Here I explain how I decided to implement my backups. I’m providing this for informational purposes only, so do with it as you will.
Tooling options
My initial research lead me to look at Borg1, Restic2, Bup3, and the other popular options. However I didn’t like that these tools used non standard storage formats, and/or required additional tools to access the backups.
I wanted something simpler that used a native storage format, just plain files would be ideal, and also wanted to have support for incremental backups.
Other considerations
Another important consideration for me was how to handle laptops and other transient clients reliably.

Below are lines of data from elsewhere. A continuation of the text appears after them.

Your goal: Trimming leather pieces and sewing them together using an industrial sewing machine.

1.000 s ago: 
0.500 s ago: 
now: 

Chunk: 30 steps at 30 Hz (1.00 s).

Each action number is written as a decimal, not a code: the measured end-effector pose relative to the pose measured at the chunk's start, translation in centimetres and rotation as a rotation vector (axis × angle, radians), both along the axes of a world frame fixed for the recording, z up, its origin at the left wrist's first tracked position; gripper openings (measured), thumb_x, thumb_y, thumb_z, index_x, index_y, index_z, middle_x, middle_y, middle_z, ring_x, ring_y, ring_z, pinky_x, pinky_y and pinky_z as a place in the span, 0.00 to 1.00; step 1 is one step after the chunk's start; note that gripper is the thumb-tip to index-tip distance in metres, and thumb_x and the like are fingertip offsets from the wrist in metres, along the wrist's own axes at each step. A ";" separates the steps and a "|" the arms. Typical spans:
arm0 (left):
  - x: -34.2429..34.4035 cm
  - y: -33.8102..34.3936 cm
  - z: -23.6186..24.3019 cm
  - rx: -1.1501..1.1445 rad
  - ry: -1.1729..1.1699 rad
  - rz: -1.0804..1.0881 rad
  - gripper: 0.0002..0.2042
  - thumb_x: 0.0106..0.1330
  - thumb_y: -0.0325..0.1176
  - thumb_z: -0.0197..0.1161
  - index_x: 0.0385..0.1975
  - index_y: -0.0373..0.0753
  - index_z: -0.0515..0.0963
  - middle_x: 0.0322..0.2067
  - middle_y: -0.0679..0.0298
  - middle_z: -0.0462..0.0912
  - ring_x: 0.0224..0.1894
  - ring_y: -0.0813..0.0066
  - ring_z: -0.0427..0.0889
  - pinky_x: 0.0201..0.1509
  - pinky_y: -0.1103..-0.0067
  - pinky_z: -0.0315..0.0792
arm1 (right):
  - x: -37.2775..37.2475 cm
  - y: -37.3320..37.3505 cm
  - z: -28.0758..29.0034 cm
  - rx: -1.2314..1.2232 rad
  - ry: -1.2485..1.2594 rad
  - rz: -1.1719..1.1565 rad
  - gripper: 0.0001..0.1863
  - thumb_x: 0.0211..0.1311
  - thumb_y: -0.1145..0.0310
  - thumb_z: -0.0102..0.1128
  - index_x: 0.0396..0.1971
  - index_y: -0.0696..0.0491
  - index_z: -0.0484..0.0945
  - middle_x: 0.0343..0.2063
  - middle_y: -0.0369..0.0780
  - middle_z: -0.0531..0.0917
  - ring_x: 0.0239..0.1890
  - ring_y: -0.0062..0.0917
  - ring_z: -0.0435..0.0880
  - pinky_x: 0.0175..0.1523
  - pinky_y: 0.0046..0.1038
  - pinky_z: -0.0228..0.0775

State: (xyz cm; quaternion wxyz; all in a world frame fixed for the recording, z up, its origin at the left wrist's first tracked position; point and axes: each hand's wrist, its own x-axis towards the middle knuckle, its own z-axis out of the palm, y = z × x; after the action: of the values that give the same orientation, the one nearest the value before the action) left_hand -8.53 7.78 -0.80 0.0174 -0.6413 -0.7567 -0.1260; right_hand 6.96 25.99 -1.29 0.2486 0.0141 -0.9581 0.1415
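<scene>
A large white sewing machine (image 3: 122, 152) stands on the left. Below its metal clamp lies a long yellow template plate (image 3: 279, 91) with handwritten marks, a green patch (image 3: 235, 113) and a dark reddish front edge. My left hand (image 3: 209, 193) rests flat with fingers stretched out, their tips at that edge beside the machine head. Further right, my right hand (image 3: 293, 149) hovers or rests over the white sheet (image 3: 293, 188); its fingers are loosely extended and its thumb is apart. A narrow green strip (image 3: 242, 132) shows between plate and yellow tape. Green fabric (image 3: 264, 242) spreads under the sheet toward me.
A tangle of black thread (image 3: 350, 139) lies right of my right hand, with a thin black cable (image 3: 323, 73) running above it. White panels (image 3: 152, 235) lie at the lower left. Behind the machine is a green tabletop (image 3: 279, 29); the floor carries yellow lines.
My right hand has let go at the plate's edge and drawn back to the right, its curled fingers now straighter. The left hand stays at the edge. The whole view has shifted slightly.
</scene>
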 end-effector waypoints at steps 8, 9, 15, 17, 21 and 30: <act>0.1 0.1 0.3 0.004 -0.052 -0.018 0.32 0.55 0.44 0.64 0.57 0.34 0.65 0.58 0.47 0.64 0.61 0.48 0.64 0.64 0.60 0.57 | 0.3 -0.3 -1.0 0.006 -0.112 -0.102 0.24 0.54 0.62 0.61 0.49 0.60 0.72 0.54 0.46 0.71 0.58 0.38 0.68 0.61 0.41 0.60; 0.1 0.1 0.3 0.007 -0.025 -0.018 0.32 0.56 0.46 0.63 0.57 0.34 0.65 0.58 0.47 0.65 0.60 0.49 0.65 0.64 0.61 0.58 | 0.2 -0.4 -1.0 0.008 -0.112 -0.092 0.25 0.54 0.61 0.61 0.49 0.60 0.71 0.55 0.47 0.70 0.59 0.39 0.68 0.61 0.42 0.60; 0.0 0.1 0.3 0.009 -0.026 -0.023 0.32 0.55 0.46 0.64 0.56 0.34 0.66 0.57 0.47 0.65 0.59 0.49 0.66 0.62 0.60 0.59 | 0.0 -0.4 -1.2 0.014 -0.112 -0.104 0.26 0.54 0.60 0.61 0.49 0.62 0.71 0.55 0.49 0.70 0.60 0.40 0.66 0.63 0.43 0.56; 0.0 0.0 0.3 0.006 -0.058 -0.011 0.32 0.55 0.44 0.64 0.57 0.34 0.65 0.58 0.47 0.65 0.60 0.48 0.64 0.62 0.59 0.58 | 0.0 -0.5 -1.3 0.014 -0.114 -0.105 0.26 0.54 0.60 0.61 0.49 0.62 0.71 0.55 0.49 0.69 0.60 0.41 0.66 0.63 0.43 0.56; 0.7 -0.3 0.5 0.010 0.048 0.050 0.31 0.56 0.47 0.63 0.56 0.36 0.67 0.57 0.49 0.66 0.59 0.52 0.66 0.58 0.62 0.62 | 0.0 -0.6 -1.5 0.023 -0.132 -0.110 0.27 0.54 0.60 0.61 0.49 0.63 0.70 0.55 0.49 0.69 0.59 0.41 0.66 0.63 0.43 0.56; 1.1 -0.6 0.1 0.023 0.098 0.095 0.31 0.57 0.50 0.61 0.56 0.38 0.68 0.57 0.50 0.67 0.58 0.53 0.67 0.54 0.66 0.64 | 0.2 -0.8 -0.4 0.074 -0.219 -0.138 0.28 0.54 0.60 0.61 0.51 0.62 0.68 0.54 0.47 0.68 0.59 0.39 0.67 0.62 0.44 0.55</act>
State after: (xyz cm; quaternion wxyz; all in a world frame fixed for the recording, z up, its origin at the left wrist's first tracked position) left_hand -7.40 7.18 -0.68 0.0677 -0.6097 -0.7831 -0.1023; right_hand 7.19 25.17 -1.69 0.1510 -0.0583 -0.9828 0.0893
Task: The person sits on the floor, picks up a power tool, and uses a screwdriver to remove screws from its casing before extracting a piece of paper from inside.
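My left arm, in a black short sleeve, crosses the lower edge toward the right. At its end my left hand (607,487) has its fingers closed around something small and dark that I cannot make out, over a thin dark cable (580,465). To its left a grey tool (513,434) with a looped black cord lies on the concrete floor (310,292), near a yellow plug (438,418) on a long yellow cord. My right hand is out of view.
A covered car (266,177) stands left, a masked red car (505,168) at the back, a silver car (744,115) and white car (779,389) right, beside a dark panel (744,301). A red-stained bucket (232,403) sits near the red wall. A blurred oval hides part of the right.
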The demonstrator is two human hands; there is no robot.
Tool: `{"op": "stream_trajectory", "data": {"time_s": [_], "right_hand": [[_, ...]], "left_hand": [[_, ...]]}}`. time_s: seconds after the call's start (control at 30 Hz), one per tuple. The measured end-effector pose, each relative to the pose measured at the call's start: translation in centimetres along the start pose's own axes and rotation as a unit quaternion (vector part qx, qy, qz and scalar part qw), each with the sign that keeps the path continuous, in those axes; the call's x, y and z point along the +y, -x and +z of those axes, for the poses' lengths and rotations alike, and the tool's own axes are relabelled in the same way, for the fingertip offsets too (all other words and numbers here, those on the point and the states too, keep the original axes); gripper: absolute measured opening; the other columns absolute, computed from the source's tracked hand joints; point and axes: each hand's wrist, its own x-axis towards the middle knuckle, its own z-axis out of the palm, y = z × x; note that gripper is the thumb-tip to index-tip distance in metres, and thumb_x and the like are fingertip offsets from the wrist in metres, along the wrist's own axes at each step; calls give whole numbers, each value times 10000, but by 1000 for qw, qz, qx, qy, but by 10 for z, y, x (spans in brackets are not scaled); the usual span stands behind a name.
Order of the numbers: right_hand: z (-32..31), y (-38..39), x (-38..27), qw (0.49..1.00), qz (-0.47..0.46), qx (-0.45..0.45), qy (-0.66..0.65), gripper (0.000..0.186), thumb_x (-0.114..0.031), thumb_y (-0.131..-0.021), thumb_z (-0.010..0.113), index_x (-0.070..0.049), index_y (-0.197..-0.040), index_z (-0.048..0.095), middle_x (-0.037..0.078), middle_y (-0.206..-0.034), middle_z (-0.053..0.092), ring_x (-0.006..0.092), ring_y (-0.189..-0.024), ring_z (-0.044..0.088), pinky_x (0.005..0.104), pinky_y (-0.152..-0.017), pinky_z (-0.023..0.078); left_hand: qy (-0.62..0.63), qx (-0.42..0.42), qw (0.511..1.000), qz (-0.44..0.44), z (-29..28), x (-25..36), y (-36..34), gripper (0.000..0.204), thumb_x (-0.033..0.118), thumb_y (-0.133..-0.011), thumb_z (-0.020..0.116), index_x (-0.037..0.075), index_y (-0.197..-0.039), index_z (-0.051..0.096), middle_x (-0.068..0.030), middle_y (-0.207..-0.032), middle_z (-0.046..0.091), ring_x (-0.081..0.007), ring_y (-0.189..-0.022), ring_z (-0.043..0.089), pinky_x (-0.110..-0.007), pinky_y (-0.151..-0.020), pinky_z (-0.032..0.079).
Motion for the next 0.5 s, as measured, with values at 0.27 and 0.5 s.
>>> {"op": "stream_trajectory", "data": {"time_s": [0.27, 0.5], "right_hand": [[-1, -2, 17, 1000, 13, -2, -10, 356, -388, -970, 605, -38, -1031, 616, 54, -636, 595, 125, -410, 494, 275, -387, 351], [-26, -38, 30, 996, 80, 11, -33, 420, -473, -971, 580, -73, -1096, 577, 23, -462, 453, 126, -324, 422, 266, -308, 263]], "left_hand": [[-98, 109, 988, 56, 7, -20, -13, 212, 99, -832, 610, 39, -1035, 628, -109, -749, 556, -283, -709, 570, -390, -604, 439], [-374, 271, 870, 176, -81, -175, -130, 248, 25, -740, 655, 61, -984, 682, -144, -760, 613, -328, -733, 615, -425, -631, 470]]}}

I tried using Fcron4 with Rsync5 and some connectivity checks to do the syncing. The idea was to use some tried and tested tools and try to keep things less complex. This turned out to be more complicated than I first thought, and this was also particularly brittle. Handling retries properly wasn’t trivial, and the syncing itself could be quite a long process at times. And last but not least, don’t forget about handling remote access for performing backups. While this might be as simple as an SSH connection in some situations. If you’re on the road there’s always the chance that such connections are blocked. So keep this in mind if that’s important to you, and plan accordingly.
Tooling choice
Syncthing6 seemed like the logical choice for handling the syncing of transient clients. I can use it to sync constantly, and then have something else do the backups locally from the server on a predictable schedule.
Rsnapshot7 was the logical choice for the backup tool, it’s simple and has all the features I was looking for. Sure it’s not the flashiest, newest, or coolest tool, but it gets the job done comfortably, and that’s all I care about.
I liked this approach of splitting the two functions apart, it gives you the freedom to choose the best tool for the job. If your requirements are different, use a different sync tool, or a different backup tool as needed.
Scheduling the backups
Running the Rsnapshot7 backups is a little different. The incremental backups in Rsnapshot7 are implemented by way of retention targets, which are essentially different backups you need to individually run. Which wasn’t so easy to orchestrate at first.
How do you ensure that the monthly and weekly targets, start and finish before the daily target. I considered using Fcron4 to accomplish this, as it has a richer set of expressions than regular cron, which would help in this case. However I later realised that Systemd8 timers9 would be even better, and were already available to me, so I opted for that.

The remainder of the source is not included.